Goal of the exercise:
Give back the lines of the records exactly, starting at the first and ending at the one with "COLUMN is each".

Records for this exercise:
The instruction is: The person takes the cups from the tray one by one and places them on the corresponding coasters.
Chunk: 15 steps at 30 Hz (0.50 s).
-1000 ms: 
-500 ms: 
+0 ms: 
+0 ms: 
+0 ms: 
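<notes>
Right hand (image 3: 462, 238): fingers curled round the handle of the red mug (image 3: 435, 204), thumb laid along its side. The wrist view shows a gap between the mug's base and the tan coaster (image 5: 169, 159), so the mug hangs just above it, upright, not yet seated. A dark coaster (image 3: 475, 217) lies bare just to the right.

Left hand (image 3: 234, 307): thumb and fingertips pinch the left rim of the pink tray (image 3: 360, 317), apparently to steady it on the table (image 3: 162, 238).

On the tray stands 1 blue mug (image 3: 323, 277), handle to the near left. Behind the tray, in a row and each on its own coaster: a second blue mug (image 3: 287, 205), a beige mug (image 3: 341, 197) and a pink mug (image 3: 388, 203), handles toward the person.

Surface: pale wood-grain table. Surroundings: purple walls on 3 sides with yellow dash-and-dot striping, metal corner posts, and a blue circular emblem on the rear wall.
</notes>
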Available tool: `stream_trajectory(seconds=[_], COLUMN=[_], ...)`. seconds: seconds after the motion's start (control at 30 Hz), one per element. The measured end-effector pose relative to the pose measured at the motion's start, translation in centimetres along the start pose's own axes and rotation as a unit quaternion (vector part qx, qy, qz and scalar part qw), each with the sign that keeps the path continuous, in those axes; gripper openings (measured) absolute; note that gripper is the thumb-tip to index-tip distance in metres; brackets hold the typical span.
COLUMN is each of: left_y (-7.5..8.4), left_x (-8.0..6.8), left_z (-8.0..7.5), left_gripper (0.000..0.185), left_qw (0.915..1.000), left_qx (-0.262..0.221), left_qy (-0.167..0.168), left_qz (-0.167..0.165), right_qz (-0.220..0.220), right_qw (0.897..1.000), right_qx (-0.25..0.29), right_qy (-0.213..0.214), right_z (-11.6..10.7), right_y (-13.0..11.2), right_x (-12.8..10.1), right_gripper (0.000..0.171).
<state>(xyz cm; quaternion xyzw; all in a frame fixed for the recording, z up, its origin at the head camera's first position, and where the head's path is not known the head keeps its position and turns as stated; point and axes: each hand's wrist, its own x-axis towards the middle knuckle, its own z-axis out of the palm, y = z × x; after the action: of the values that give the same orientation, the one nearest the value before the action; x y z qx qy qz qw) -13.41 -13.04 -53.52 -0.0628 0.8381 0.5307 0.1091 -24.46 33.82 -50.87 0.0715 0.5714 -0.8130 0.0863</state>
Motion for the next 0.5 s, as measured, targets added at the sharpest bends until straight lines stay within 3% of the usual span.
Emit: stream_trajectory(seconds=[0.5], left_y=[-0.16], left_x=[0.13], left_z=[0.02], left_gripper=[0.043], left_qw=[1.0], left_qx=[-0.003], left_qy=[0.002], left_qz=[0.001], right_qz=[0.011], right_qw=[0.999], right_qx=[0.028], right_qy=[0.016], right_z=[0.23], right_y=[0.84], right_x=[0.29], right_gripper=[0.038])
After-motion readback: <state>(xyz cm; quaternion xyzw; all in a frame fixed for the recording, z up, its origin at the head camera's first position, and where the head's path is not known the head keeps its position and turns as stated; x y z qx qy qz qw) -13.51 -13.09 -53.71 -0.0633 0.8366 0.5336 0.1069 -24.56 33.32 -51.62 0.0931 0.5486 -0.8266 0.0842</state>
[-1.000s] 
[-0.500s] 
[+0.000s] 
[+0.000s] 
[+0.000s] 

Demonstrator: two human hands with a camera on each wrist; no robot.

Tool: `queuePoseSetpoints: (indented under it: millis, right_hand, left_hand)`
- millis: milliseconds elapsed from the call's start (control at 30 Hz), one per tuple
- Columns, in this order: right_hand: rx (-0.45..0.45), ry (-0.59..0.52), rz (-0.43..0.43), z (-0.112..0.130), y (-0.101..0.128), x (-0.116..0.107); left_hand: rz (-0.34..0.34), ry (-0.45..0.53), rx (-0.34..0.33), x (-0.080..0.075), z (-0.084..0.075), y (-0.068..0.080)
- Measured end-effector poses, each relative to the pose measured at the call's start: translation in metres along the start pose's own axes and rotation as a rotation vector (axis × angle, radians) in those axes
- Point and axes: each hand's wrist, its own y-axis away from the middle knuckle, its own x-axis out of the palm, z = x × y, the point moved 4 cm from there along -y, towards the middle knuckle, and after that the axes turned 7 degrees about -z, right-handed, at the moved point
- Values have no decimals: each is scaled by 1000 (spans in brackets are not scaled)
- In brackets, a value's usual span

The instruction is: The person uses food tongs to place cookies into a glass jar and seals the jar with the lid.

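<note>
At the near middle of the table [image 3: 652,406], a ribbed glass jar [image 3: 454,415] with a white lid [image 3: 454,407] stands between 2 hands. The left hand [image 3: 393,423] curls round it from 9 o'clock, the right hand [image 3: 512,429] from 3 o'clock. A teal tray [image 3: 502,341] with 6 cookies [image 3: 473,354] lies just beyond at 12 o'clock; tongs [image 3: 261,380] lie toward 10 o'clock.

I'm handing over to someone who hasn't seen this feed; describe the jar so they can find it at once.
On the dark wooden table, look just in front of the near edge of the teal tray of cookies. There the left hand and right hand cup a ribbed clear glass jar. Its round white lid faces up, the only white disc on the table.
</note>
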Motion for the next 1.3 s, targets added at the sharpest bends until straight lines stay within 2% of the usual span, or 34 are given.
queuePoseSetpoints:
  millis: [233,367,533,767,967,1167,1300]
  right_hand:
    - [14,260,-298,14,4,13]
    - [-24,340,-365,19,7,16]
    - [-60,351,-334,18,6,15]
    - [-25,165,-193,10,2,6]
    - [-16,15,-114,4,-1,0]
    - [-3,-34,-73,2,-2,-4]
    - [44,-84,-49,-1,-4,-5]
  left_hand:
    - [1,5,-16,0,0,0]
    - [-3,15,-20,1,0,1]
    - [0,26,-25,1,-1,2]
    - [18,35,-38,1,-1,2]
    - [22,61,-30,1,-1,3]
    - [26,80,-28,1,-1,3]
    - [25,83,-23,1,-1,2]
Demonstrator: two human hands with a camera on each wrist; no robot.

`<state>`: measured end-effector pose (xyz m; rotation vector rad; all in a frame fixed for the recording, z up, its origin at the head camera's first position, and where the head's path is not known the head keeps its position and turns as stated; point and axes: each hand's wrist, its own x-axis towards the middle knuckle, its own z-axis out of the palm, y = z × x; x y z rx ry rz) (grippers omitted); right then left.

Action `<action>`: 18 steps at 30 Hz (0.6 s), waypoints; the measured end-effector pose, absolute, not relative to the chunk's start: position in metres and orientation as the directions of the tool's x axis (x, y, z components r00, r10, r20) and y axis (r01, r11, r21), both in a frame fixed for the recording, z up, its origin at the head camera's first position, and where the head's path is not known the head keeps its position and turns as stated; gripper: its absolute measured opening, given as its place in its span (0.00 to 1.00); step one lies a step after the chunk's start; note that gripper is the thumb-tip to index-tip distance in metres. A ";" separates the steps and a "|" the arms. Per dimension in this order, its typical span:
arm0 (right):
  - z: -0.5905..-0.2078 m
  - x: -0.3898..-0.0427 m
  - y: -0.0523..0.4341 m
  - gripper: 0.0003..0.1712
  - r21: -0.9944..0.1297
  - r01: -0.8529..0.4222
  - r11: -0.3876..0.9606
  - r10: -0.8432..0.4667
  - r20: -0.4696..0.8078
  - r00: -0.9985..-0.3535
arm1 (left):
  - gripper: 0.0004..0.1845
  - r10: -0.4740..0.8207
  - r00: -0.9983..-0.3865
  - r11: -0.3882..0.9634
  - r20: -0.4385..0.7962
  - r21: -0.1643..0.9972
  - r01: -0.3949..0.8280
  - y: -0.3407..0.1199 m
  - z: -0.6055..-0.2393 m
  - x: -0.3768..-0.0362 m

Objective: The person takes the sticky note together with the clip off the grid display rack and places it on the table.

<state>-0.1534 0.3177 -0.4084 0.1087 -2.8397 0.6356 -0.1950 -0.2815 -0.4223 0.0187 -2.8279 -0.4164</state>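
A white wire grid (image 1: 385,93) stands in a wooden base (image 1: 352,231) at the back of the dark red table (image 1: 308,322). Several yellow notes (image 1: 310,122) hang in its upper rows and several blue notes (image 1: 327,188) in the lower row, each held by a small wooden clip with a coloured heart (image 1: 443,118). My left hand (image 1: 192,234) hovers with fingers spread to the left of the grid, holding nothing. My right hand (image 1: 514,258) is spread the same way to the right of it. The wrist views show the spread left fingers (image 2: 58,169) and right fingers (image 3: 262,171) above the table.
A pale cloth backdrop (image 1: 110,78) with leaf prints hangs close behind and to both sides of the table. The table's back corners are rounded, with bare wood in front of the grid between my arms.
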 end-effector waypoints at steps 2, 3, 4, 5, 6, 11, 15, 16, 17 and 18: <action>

Answer box:
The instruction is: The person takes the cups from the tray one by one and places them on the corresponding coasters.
Chunk: 15 steps at 30 Hz (0.50 s).
-1000 ms: 
-500 ms: 
+0 ms: 
+0 ms: 
+0 ms: 
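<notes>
Right hand (image 3: 462, 238): fingers curled round the handle of the red mug (image 3: 435, 204), thumb laid along its side. The wrist view shows a gap between the mug's base and the tan coaster (image 5: 169, 159), so the mug hangs just above it, upright, not yet seated. A dark coaster (image 3: 475, 217) lies bare just to the right.

Left hand (image 3: 234, 307): thumb and fingertips pinch the left rim of the pink tray (image 3: 360, 317), apparently to steady it on the table (image 3: 162, 238).

On the tray stands 1 blue mug (image 3: 323, 277), handle to the near left. Behind the tray, in a row and each on its own coaster: a second blue mug (image 3: 287, 205), a beige mug (image 3: 341, 197) and a pink mug (image 3: 388, 203), handles toward the person.

Surface: pale wood-grain table. Surroundings: purple walls on 3 sides with yellow dash-and-dot striping, metal corner posts, and a blue circular emblem on the rear wall.
</notes>
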Available tool: `stream_trajectory(seconds=[_], COLUMN=[_], ...)`. seconds: seconds after the motion's start (control at 30 Hz), one per element. The measured end-effector pose relative to the pose measured at the motion's start, translation in centimetres along the start pose's own axes and rotation as a unit quaternion (vector part qx, qy, qz and scalar part qw), each with the sign that keeps the path continuous, in those axes; gripper openings (measured) absolute; note that gripper is the thumb-tip to index-tip distance in metres; brackets hold the typical span.
COLUMN is each of: left_y (-7.5..8.4), left_x (-8.0..6.8), left_z (-8.0..7.5), left_gripper (0.000..0.185), left_qw (0.915..1.000), left_qx (-0.262..0.221), left_qy (-0.167..0.168), left_qz (-0.167..0.165), right_qz (-0.220..0.220), right_qw (0.897..1.000), right_qx (-0.25..0.29), right_qy (-0.213..0.214), right_z (-11.6..10.7), right_y (-13.0..11.2), right_x (-12.8..10.1), right_gripper (0.000..0.171).

No further output is needed here.